About this exercise:
Among the records below, find the line that has "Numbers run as"; from there, give the lines again exactly, and stop after the line that has "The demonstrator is".

[Supplied information — start]

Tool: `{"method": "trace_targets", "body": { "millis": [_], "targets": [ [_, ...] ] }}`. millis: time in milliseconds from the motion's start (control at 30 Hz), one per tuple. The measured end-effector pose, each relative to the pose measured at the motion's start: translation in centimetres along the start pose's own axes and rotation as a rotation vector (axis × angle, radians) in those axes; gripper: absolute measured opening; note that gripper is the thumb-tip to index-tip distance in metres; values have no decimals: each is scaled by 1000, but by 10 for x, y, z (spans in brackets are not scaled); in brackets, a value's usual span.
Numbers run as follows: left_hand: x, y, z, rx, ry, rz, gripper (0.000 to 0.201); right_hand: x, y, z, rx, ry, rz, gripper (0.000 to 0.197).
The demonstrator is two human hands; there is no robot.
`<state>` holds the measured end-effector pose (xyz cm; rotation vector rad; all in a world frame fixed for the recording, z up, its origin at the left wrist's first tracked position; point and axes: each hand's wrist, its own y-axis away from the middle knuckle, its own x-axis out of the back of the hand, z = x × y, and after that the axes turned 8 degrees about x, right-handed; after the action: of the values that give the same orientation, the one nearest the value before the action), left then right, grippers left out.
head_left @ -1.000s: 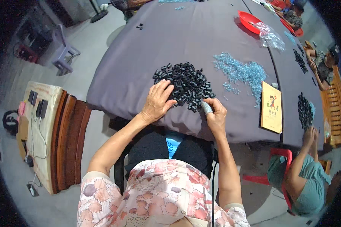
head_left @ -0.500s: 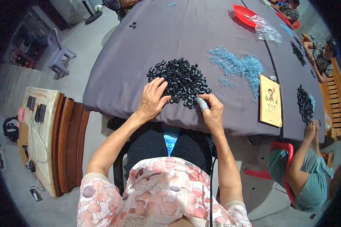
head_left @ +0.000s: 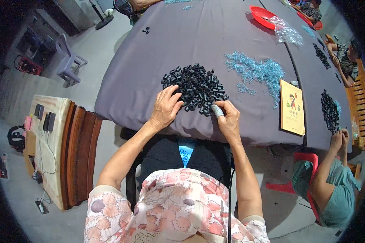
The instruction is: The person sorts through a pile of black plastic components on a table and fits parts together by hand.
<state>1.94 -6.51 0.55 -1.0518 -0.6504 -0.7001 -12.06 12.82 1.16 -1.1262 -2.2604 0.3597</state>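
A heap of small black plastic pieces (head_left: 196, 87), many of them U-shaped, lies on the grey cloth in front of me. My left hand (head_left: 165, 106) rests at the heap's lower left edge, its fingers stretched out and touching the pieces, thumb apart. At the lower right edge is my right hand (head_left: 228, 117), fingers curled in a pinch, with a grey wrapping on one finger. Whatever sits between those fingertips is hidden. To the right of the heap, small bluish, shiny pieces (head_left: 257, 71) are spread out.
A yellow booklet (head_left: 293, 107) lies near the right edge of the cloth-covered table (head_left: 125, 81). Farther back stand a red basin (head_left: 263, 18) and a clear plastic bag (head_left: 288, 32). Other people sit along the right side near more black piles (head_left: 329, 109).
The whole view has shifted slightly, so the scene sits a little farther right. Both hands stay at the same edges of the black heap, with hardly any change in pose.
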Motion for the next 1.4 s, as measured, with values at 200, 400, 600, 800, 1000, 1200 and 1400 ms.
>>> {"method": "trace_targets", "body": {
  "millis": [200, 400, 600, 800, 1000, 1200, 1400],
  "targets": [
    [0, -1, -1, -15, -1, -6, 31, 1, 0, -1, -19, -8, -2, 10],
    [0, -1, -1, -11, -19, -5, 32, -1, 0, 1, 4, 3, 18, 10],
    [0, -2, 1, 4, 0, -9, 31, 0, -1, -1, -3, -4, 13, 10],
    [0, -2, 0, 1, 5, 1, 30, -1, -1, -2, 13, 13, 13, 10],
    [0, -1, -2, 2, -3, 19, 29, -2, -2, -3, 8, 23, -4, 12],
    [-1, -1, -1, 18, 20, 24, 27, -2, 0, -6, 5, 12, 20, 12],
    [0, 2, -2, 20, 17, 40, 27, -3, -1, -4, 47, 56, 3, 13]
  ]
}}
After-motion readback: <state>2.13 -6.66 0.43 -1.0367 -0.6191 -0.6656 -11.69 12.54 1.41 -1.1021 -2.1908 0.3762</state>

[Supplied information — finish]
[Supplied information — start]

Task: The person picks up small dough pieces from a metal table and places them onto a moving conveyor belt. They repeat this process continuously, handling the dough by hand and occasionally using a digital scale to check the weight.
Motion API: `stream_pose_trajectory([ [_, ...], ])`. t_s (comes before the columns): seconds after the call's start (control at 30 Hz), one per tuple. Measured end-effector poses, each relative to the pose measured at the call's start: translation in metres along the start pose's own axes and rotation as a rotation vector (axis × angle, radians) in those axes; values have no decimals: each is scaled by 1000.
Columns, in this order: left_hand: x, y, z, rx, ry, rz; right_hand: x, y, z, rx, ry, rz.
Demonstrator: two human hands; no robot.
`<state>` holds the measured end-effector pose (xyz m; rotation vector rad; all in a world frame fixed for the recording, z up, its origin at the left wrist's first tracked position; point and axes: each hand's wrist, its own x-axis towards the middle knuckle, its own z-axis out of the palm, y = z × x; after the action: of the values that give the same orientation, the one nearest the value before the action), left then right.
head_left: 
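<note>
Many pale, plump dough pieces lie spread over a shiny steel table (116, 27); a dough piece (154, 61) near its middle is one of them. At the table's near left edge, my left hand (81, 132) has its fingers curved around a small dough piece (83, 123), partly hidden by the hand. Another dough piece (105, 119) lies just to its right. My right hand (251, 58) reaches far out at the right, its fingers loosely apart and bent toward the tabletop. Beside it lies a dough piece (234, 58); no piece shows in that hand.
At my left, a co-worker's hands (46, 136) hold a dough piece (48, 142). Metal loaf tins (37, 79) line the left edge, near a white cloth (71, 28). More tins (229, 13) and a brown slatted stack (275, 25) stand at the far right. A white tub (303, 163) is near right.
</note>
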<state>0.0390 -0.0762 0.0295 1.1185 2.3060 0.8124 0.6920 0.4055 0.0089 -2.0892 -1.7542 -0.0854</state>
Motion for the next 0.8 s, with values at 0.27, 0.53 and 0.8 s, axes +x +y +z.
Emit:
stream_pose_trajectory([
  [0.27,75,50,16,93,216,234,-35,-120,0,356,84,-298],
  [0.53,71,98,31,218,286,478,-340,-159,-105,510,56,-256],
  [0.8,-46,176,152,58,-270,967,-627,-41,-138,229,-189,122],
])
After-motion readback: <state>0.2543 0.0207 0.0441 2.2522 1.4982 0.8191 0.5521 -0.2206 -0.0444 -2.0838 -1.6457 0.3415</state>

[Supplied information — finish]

Solution to the exercise:
Numbers run as follows: left_hand: x, y, z, rx, ry, rz, gripper (0.000 to 0.201); right_hand: x, y, z, rx, ry, rz, gripper (0.000 to 0.197).
The demonstrator is two human hands; there is no robot.

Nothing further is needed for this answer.